Why financial firms are missing out by not embracing the cloud
The financial sector’s high security and compliance standards have traditionally made it something of a laggard in the adoption of cloud computing. Yet there are indications that momentum is shifting and finance institutions are beginning to benefit from the agility, flexibility, speed and innovation that is missing when running large, on-premise data centres.
But just how secure can customer data and commercial operations be when stored and running on someone else's infrastructure? The short answer is: very secure. Indeed, cloud services should be at least as secure if not more secure than their in-house equivalents.
Financial organisations have large and complex IT infrastructures that rely on mission-critical legacy applications while conforming to strict compliance criteria and extremely high security requirements. These factors combined, it’s no wonder that cloud computing within finance has traditionally had slow uptake and been met with scepticism. The advancement of flexible cloud hosting options, including the hybrid cloud model, should help financial institutions overcome infrastructure barriers and ensure compliance and security requirements can be met. All it takes is some careful planning to create a secure and reliable cloud solution that provides financial enterprises, and their customers and clients, peace of mind.
When planning a move to the cloud, confusing security regulations in the EU can be a major issue for financial organisations. A recent study by the European Union Agency for Network and Information found that nearly a quarter of survey respondents felt confusing cloud security regulations in the EU were the main obstacle for implementing a cloud solution. Take the EU Data Protection Directive for example. This regulation governs the storage and transmission of personally identifiable data – making it complicated to ensure security compliance when service providers, as they often do, have multiple data centres in different locations.
These confusing regulations, along with the limitations of traditional cyber security in a cloud environment mean a big headache for IT leaders, stalling the transition to the cloud.
A loss of control is another common concern for CIOs in financial institutions. However, this is no longer a problem as it is possible to roll all your cloud services, whether they are public, private or hybrid, into one single management solution that is controlled and secured centrally.
Contrary to common belief, a cloud solution can actually lead to enhanced security.

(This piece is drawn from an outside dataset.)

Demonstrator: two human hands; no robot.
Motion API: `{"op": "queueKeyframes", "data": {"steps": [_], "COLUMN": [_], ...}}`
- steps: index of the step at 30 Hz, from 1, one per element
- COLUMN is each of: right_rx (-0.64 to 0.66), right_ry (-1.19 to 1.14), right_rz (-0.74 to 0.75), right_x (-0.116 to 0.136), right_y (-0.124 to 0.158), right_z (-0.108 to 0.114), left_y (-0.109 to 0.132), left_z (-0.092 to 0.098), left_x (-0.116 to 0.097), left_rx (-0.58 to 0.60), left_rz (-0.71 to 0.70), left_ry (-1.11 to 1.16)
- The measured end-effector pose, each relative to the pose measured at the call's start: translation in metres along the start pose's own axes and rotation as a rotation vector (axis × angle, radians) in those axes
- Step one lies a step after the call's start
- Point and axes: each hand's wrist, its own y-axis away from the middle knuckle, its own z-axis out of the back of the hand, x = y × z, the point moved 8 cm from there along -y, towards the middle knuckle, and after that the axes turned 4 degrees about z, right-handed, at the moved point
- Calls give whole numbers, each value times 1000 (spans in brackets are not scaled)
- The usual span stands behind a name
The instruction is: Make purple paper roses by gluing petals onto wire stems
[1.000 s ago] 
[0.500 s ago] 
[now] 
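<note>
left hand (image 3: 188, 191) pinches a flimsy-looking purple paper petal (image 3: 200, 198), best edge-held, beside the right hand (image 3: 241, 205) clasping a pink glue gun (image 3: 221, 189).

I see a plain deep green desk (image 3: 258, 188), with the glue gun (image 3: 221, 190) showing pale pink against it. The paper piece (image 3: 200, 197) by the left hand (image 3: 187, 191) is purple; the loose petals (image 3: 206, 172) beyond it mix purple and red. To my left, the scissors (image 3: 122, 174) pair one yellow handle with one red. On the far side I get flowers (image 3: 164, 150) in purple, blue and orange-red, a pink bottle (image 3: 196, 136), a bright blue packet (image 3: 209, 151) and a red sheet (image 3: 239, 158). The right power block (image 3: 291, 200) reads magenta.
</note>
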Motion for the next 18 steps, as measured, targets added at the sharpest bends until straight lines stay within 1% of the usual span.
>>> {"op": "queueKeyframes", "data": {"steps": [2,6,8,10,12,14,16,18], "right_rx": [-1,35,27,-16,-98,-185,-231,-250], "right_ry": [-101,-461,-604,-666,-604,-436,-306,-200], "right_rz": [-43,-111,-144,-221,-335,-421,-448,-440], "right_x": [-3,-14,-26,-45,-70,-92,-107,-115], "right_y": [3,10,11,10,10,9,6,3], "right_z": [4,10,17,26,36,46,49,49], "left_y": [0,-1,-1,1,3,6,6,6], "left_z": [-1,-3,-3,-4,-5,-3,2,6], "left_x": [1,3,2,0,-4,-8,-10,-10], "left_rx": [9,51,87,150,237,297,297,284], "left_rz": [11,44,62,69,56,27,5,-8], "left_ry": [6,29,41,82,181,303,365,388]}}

Financial institutions can implement a public cloud solution, a private cloud solution, or a combination of the two. These solutions often offer institutions more robust security than their IT teams can execute on their own along with additional resources for governance and monitoring. This is because the security elements have been built-in from the ground-up and reviewed by experts outside the institutions.
It is also important to note that embracing the cloud gives financial institutions increased agility and responsiveness. This means that banks can quickly move into new markets and adjust business operations rapidly after an acquisition. Migrating to the cloud is also a great chance to improve code and platforms by installing easy, scalable solutions while avoiding the issues surrounding hardware, software, and additional data centre expenditure.
As more enterprises migrate towards cloud solutions, financial institutions need not be left behind. Cloud computing provides enormous potential benefits to organisations and considerations such as security and compliance should not hinder the migration. With a trusted partner and careful planning, even the most complex IT ecosystems in a financial institution can be moved to the cloud and start reaping its numerous benefits such as agility and flexibility.